Impact of overweight, obesity and severe obesity on life expectancy of Australian adults

Obesity is known to significantly elevate the risk of many health problems, however its impact on life expectancy (LE) has not been quantified in Australia. This paper, published in the International Journal of Obesity, uses a microsimulation model of obesity progression to predict the changes in LE and years of life lost (YLL). It uses data on annual change in BMI based on age and sex, with Australian life-table data and published relative risk of all cause-mortality for different BMI categories. A nationally representative sample of 12,091 adults aged 20-69 were used.

The study predicted that the loss in LE for obese people to be 5.6-7.6 years and for severely obese people to be 8.1-10.3 years for men and women aged 20-29 years.
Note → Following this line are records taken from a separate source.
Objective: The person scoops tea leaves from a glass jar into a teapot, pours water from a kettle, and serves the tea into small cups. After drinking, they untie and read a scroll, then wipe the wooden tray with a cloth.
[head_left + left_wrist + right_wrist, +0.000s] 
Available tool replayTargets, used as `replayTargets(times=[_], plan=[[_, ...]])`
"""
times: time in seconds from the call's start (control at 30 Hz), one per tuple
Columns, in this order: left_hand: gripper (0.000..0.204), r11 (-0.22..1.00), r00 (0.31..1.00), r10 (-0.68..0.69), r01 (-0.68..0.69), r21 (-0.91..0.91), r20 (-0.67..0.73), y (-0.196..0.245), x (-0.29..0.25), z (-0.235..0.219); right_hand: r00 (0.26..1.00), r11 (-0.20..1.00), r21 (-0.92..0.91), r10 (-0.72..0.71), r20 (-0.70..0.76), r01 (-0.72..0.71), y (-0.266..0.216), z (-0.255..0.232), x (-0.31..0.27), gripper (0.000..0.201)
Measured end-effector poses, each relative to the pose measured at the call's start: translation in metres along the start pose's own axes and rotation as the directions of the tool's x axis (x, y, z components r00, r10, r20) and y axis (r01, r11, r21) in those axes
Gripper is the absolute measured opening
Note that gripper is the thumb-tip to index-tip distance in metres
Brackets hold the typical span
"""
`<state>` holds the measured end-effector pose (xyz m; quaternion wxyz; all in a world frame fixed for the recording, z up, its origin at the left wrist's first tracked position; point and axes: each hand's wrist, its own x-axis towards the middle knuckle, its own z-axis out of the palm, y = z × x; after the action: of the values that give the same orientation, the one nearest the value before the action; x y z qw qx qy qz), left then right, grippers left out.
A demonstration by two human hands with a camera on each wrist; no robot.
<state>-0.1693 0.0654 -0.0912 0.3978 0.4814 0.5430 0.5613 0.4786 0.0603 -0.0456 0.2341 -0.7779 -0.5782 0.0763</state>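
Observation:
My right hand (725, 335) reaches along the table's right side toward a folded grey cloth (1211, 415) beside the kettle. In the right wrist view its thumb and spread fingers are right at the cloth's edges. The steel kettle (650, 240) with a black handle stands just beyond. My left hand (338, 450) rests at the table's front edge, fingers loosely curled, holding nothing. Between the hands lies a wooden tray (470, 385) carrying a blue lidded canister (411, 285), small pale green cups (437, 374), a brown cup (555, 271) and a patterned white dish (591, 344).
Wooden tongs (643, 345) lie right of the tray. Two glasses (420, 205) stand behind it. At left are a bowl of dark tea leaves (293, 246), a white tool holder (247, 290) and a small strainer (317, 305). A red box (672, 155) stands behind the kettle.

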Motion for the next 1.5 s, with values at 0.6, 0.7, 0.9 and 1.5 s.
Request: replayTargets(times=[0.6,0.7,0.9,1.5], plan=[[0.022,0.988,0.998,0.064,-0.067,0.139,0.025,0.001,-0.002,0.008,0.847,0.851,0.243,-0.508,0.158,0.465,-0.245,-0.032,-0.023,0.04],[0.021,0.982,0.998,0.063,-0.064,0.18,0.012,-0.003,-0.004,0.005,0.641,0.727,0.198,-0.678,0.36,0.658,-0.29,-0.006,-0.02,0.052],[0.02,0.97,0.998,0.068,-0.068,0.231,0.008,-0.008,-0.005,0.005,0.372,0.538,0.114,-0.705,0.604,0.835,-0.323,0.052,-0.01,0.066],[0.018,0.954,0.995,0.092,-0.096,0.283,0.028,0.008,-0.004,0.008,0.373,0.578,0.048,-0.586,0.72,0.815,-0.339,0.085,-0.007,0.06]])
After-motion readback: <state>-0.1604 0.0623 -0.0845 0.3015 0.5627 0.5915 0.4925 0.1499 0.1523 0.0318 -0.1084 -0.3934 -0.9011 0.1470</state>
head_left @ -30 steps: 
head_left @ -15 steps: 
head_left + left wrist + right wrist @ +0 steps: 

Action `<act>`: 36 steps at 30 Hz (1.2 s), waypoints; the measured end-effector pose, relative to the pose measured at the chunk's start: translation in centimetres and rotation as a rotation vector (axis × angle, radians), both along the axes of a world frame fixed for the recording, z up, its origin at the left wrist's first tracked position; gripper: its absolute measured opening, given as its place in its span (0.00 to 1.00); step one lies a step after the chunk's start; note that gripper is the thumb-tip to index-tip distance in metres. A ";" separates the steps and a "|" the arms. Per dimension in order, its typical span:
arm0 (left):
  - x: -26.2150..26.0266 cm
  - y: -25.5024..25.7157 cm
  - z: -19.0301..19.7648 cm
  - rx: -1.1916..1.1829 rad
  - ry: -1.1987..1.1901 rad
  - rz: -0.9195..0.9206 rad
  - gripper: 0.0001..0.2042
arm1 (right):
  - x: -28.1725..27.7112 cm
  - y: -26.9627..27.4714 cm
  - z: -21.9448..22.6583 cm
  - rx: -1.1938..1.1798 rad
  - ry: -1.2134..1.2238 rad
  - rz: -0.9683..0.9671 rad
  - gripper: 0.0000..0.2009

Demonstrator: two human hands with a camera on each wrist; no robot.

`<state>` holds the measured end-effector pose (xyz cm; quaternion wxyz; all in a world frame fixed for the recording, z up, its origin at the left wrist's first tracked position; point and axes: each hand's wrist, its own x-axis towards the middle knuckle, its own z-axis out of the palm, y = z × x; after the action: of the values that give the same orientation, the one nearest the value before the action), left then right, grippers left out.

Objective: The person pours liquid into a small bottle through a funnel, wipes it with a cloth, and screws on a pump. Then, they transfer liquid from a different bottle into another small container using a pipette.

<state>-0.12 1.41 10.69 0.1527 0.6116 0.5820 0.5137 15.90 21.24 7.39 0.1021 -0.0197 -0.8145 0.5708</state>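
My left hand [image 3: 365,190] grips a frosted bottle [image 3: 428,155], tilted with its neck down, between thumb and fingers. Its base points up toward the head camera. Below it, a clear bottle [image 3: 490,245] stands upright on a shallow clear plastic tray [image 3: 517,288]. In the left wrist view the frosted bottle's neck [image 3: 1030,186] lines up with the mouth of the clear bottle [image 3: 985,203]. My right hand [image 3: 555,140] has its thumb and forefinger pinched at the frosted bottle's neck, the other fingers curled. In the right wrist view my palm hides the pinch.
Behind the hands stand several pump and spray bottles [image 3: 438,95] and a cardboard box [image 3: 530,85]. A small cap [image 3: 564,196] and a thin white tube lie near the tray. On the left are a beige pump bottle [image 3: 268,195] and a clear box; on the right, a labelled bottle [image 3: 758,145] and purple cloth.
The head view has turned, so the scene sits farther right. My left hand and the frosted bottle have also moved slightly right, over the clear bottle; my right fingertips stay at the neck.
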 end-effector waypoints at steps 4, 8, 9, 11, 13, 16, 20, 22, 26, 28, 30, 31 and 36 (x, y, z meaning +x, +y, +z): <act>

If the baseline BMI was higher, so at age 20-29 BMI was above 25, years lost was greater. It also found that men lost 27.7% more years compared to women. In total, overweight and obesity was predicted to be responsible for 36.3 million YLL over the life course, with the severely obese contributing almost one-third of the life years lost despite comprising only 11% of the population.

This study does not take into account the impact that increased BMI has on quality-of-life, however evidence has shown there are significant impairments to health related quality-of-life for individuals at more severe levels of obesity as a result of co-morbidity and disability. This paper highlights the huge burden of disease in Australia, particularly in men, that needs to be addressed. The implication on the economy and the individual of 36.3 million YLL are too huge to ignore.